А теперь сидит на старой лодке и с места тронуться боится. Хорошо мечтать, когда отъезд из монастыря кажется чем-то далеким, ведь на Хельгиной памяти никто не уходил. Пока разом не исчезли Егор и Юрка.
Сгорбившись, обхватила колени руками. Прохладный воздух забрался под воротник и растекся по спине, трогая позвонки. Звонница замолчала. Обойди сейчас берег, никого не найдешь, все в церкви. У всех радость: снова отец Михаил служит, поднялся с постели.
Хельга, перегнувшись, запустила пальцы в гальку и нашарила плоский камешек – серый, с обточенными краями. Поперек шла белая полоса, как дорога, перекинувшаяся от края до края. Приметившись, Хельга пустила «блинчик». В этой забаве ей трудно было сыскать равных, но сейчас рука дрогнула, и камешек канул в воду после второго прыжка. Вспомнилось – в который раз! – как стояла в прохладном сумраке оврага, решая: показалось, нет? В ту, штормовую ночь точно крюком подцепило ребра, а сейчас лишь царапнуло. Отмахнулась бы – очень не хотелось признаваться Михаилу Андреевичу, что не сняла маячок! – но Юрка с Егором в классе не появились, и потом найти их не смогла. Вот и отправилась…

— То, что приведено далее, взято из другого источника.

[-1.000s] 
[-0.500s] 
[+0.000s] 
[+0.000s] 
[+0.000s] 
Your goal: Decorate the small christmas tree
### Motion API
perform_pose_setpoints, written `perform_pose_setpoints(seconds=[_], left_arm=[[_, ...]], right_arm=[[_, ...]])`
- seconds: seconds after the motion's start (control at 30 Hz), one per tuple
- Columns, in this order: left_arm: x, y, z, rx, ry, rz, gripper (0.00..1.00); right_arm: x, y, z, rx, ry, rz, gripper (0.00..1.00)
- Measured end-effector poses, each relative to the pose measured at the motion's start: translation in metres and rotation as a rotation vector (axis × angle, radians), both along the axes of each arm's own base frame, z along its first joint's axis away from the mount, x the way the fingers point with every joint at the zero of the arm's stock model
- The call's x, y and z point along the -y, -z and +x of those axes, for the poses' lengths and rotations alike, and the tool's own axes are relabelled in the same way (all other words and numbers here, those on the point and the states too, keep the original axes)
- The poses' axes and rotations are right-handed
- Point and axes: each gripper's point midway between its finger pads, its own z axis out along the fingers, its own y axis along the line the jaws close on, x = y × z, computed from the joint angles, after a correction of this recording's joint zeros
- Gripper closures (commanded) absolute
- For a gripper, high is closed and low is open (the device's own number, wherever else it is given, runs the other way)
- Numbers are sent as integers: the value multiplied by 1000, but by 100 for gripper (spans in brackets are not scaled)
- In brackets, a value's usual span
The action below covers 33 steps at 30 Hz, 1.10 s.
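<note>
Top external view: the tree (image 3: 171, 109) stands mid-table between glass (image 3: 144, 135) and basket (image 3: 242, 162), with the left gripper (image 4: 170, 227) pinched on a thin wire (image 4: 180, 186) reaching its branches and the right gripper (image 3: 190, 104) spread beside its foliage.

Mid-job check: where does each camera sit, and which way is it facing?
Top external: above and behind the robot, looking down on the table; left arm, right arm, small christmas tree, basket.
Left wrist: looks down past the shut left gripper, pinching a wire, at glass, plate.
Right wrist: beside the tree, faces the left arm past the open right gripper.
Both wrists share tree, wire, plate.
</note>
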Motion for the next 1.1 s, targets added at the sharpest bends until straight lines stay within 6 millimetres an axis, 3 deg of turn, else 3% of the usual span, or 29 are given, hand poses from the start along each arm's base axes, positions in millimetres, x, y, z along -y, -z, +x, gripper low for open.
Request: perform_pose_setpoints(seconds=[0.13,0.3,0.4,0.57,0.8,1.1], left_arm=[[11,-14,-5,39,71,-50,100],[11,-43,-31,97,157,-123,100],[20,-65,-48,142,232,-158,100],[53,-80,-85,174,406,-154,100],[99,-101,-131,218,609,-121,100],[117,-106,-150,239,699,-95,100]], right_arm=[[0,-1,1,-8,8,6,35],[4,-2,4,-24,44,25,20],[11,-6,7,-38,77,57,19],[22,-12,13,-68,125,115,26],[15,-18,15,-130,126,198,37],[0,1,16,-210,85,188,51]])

…Дверь в кабинет настоятеля оказалась запертой. Хельга настороженно обернулась – ей почудилось за спиной какой-то движение, – но никого не заметила. Постучала, сначала робко, потом, разозлившись на себя, решительнее. Нет ответа. Странно, обычно в это время отец Михаил у себя. Снова тронула костяшками дерево, и вдруг услышала голос – чужой, сочившийся насмешкой, непочтительный. Кто это там?
– Отец Михаил! – крикнула погромче. – Вы мне нужны! Откройте, пожалуйста!
За дверью замолчали.
Хельга прикусила губу. Как бы ни был занят настоятель, он бы все равно откликнулся.
– Я же знаю, что вы там, отец Михаил! Я слышу!
Вдруг сдавило шею, и пол мягко просел под ногами, глаза заволокло чернотой.
– Открывай, – прошелестело. – Это я.
Хельгу втолкнули в кабинет – обостренное чутье вейны угадало запах чернил, бумаги и лампадного масла.